Receita do IRS "tem crescido substancialmente"

Os autores do estudo fizeram depois o mesmo exercício para um salário médio mensal de 7.000 euros, enquadrado no atual último escalão do IRS, "o grupo que teve o maior impacto na altura dos aumentos de impostos [a partir de 2010]", e que, segundo Bruno Alves, "tem ficado mais vezes de fora da reposição do rendimento líquido".

No caso de um solteiro sem dependentes que aufira desde 2003 um salário médio mensal fixo de 7.000 euros, o IRS cresceu, aproximadamente, 11% nos últimos 20 anos, enquanto o rendimento líquido de IRS decresceu 4,6% no mesmo período. Já na hipótese de um casal com dois dependentes, o IRS cresceu aproximadamente 8% no mesmo período e o rendimento líquido diminuiu 3,5%.

À semelhança dos 1.300 euros de salário médio mensal fixo, "o que se verifica é que, há 20 anos, 7.000 euros representavam muito mais do que representam hoje e estavam sujeitos a uma carga fiscal inferior", afirma Bruno Alves, sublinhando que isto "demonstra que o peso do IRS para estes contribuintes subiu substancialmente".

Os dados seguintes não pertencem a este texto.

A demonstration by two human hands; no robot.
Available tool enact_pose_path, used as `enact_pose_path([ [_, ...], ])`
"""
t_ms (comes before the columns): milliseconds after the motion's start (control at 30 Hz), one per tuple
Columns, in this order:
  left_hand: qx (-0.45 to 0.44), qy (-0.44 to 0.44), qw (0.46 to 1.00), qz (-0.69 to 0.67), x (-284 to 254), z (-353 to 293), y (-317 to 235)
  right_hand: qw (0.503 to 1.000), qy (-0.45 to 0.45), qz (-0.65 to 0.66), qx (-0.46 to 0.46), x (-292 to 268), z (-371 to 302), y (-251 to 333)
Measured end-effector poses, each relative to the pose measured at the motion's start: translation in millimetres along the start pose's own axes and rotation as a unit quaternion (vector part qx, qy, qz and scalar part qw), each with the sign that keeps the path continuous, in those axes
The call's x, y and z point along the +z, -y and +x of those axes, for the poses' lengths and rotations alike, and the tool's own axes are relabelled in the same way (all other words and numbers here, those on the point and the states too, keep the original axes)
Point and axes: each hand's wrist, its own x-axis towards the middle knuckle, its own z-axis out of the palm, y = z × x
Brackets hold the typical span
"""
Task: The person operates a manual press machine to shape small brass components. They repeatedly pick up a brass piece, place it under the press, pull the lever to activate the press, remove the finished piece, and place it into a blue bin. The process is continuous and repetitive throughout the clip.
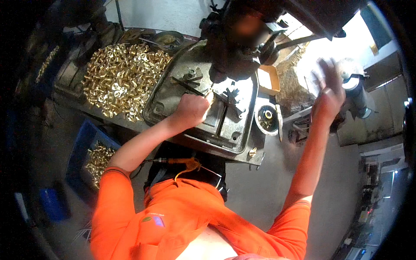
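My left hand (pixel 193 111) is closed over the machine's table, gripping a small brass fitting (pixel 209 97) at its fingertips. The fitting sits just below the dark drill press head (pixel 219 69), beside a dark metal bar (pixel 187 86). How the fitting is seated is hidden by my fingers. Raised at the right, my right hand (pixel 328 95) has its fingers stretched out and blurred by motion, with no object visible in it. The grey metal machine table (pixel 173 97) has a raised rim and carries metal clamping pieces (pixel 234 96) and dark chips.
A big heap of brass fittings (pixel 125 80) lies left of the machine table. Below it, a blue bin (pixel 82 151) holds more. At the right are a round bowl (pixel 258 125), a brush-like tool (pixel 279 123) and an orange box (pixel 273 82). One brass piece (pixel 252 152) lies near the front corner.
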Motion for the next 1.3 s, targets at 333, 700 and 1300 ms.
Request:
enact_pose_path([
  [333, -0.080, 0.059, 0.995, 0.018, 10, -1, -1, 0.958, -0.032, 0.284, 0.017, 13, 83, 11],
  [700, -0.083, 0.030, 0.996, 0.004, 20, -9, 2, 0.963, -0.083, 0.252, -0.043, 29, -57, 46],
  [1300, -0.024, -0.019, 0.999, 0.012, 29, -12, 12, 0.967, -0.121, 0.217, -0.061, 46, -95, 42],
])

Nos últimos anos, sobretudo a partir de 2013, "a receita do IRS tem crescido substancialmente", destaca-se no estudo da PwC. "Os dados apontam para que o valor orçamentado para 2023 seja excedido, atingindo cerca de 18 mil milhões de euros, e que o crescimento se mantenha em 2024", acrescenta-se. Citando os dados do Dossier Estatístico de IRS 2019-2021 divulgado pela Autoridade Tributária, Bruno Alves lembra que cerca de 42% dos agregados portugueses não paga IRS, "naturalmente porque têm remunerações muito baixas".

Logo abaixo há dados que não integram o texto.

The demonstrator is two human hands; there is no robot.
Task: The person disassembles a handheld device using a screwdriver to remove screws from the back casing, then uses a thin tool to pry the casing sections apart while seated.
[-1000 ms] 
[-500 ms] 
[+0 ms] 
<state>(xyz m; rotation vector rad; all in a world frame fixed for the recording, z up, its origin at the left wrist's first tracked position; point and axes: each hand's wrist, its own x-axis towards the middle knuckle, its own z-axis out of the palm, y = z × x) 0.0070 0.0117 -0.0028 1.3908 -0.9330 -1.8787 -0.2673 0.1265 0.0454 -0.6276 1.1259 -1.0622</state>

"O que significa que esta receita do IRS é suportada pelos restantes 58%, essencialmente o grupo que se encontra nos níveis mais altos de rendimento", vinca.

A proposta do Orçamento do Estado para 2024 prevê uma atualização de 3% dos limites para todos os escalões do IRS e uma redução das taxas de IRS até ao quinto escalão. Todavia, uma vez que "as taxas do IRS são progressivas, esse efeito da redução das taxas nos primeiros escalões acaba por se prolongar para os escalões seguintes", embora "com um peso relativo menor", ressalva Bruno Alves.

O especialista conclui que este ano há de facto uma "redução transversal e significativa" do IRS. "A questão é se essa redução é suficiente ou não, e qual a evolução que se vai conseguir garantir para os próximos anos."

Neste contexto, a PwC vai trabalhar na atualização deste estudo para incluir estas alterações e perceber como se posicionam nesta análise a 20 anos. Ainda assim, adverte, "o objetivo da redução do IRS não pode ou não deve ficar-se pelas reduções apresentadas para 2024."